### EXERCISE DESCRIPTION
Produce a copy of every line in the records that holds the string "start".

Records drawn from a dataset:
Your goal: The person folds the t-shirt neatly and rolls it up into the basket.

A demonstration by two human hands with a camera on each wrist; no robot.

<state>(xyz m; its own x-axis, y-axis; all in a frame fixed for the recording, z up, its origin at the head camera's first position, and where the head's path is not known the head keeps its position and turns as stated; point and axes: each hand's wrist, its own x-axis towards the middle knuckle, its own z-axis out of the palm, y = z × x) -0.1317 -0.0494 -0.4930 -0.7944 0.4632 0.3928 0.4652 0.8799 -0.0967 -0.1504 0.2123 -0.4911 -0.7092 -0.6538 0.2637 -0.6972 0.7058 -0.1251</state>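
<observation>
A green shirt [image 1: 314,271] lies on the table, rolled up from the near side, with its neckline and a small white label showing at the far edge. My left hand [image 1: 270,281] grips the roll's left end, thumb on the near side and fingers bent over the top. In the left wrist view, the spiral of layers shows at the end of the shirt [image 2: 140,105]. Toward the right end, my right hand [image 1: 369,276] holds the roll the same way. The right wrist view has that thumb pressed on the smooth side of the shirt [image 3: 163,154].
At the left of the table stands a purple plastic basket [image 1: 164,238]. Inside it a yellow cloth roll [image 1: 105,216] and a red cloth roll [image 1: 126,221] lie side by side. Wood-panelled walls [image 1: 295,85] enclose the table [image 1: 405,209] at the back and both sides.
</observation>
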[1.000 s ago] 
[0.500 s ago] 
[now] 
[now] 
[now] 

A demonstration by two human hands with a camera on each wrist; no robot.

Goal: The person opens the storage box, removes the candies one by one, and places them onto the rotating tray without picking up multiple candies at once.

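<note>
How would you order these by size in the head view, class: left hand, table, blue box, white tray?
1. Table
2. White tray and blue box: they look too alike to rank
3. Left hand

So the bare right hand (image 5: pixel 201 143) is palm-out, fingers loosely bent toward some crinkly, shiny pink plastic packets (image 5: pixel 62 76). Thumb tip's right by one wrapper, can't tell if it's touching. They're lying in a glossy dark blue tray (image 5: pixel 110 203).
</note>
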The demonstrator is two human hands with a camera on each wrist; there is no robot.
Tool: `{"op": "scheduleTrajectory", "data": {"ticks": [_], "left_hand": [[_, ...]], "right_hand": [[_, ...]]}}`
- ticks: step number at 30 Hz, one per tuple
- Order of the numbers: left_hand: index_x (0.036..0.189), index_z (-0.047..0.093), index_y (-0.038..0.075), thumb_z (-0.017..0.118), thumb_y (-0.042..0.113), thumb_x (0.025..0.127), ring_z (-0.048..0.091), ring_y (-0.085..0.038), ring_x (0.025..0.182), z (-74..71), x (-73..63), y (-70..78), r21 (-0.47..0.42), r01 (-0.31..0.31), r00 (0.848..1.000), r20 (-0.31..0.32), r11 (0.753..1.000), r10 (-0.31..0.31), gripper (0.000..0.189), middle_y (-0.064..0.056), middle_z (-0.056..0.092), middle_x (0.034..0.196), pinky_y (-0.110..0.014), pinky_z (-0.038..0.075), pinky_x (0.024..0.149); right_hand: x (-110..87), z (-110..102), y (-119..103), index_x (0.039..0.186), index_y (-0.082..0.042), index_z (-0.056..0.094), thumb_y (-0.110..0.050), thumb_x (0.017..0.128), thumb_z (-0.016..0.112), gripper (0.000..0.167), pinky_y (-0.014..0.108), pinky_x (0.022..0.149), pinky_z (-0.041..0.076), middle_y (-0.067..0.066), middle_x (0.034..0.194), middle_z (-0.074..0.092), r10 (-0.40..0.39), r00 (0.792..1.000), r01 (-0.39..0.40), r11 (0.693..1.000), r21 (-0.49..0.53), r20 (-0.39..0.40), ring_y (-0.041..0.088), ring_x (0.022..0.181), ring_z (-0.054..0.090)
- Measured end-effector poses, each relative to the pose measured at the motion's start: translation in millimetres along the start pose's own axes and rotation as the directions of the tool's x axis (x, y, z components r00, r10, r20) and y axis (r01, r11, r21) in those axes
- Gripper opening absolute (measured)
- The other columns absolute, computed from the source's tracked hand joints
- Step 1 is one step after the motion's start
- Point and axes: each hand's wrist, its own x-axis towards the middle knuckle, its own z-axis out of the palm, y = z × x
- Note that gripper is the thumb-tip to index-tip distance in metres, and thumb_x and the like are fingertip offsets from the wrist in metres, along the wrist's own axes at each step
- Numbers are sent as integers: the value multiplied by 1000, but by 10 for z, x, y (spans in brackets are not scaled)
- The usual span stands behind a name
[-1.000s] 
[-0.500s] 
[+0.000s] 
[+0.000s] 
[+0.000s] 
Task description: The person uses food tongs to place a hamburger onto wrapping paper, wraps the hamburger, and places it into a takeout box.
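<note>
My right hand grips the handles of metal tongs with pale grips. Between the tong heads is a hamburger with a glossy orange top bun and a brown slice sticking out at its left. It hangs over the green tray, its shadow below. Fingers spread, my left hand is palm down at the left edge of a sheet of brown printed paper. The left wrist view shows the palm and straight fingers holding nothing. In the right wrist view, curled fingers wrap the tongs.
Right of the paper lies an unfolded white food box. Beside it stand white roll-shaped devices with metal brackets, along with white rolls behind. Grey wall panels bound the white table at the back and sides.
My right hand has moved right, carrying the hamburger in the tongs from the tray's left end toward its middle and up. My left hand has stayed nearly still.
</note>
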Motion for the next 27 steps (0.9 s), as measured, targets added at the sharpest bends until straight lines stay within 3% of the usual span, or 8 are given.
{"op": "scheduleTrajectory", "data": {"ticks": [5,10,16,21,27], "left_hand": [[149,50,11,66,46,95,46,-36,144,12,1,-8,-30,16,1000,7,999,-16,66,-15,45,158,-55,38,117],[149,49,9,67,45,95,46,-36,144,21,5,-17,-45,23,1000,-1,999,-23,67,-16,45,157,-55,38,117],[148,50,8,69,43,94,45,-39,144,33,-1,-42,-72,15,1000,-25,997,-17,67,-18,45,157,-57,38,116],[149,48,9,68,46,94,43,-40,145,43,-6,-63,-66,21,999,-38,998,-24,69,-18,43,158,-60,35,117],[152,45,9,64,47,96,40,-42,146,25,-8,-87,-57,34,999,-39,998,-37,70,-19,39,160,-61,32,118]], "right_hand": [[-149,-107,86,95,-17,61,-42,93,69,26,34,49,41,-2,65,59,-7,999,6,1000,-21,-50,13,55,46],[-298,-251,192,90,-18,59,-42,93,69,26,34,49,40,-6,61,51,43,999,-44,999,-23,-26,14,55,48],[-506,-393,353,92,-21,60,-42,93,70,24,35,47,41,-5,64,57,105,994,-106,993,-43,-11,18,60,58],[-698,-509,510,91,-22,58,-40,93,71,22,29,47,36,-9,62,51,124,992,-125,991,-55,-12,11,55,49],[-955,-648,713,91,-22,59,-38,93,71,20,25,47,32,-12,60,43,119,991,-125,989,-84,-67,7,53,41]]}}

### TASK OUTPUT
- Measured end-effector poses, each relative to the pose measured at the motion's start: translation in millimetres along the start pose's own axes and rotation as the directions of the tool's x axis (x, y, z components r00, r10, r20) and y axis (r01, r11, r21) in those axes
- Step 1 is one step after the motion's start

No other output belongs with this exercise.